Justiça Federal determina soltura de cunhada de ex-tesoureiro do PT
A Justiça Federal revogou a prorrogação da prisão temporária de Marice Corrêa de Lima, que está presa na sede da Polícia Federal (PF), em Curitiba. No despacho, publicado nesta quinta-feira (23), o juiz Sérgio Moro, responsável pelos processos da Lava Jato em primeira instância, determinou a soltura imediata da investigada, que é cunhada do tesoureiro afastado do PT, João Vaccari Neto.
Vaccari também está preso na carceragem da PF. O juiz Sergio Moro afirmou ainda que tem reservado a medida mais drástica, ou seja, a prisão preventiva, apenas aos principais responsáveis pelos esquemas criminosos.
Desta forma, diante da suspeita de que Vaccari tenha maior responsabilidade sobre os atos ilícitos, Moro considerou que “não se justificaria a continuidade da prisão preventiva dela, quer preventiva, quer temporária”. Marice está presa temporariamente na carceragem da PF em Curitiba desde sexta-feira (17). O prazo da prisão venceria na terça (21), mas foi prorrogado por mais cinco dias pelo juiz Sergio Moro. Desta forma, o juiz ficou de decidir sobre o prosseguimento, ou não da prisão dela.
Segundo os procuradores do MPF, Marice ajudou o cunhado a receber valores ilegais da construtora OAS. A suposta irregularidade é um dos alvos da Lava Jato, que investiga um esquema de corrupção na Petrobras e outros órgãos públicos.
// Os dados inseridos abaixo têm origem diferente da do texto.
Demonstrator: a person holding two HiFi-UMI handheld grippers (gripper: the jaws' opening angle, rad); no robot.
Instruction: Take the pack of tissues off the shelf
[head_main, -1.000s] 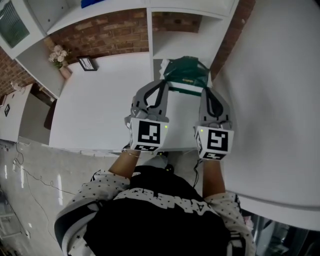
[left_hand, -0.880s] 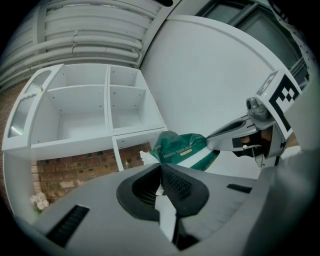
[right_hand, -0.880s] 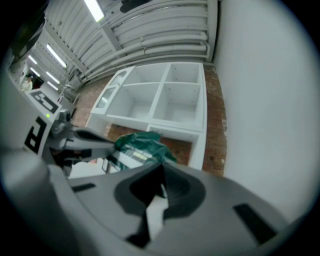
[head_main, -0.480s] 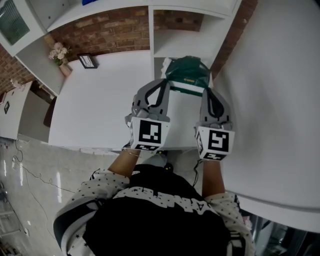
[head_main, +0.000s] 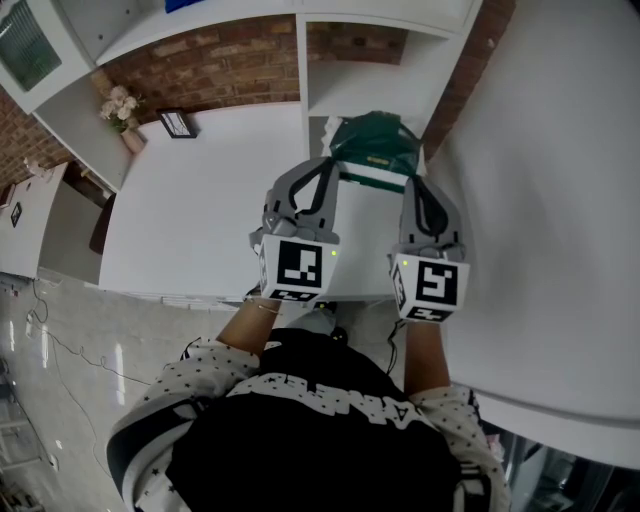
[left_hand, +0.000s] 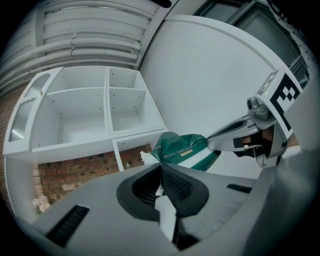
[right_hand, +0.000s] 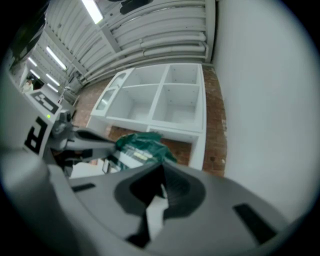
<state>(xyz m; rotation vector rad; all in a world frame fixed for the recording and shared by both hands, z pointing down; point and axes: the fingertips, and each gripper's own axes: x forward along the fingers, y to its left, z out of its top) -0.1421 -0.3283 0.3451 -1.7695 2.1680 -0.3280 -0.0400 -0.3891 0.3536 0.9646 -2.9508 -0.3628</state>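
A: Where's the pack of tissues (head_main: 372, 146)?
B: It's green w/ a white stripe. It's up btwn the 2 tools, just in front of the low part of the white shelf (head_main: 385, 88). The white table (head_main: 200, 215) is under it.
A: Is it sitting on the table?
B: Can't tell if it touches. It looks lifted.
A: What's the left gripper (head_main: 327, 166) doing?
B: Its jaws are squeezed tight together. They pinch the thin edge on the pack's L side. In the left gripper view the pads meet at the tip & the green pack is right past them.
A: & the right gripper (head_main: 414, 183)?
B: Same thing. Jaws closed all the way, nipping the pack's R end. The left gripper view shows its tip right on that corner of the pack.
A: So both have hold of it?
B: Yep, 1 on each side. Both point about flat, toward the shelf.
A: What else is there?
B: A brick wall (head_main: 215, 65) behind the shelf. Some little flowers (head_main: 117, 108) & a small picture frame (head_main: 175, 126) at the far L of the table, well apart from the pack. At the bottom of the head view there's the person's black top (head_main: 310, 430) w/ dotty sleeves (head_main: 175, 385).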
A questão é bastante relevante, pois, não sendo ela a responsável pelos depósitos, não mais haveria prova, pelo menos, de que teria reiterado a prática de crimes após o início das investigações, disso o juiz. "A posição deste Juízo tem sido no sentido de evitar a prodigalização da prisão preventiva, reservando a medida mais drástica, a bem da liberdade e da presunção de inocência, aos principais responsáveis pelos esquemas criminosos", diz trecho do despacho.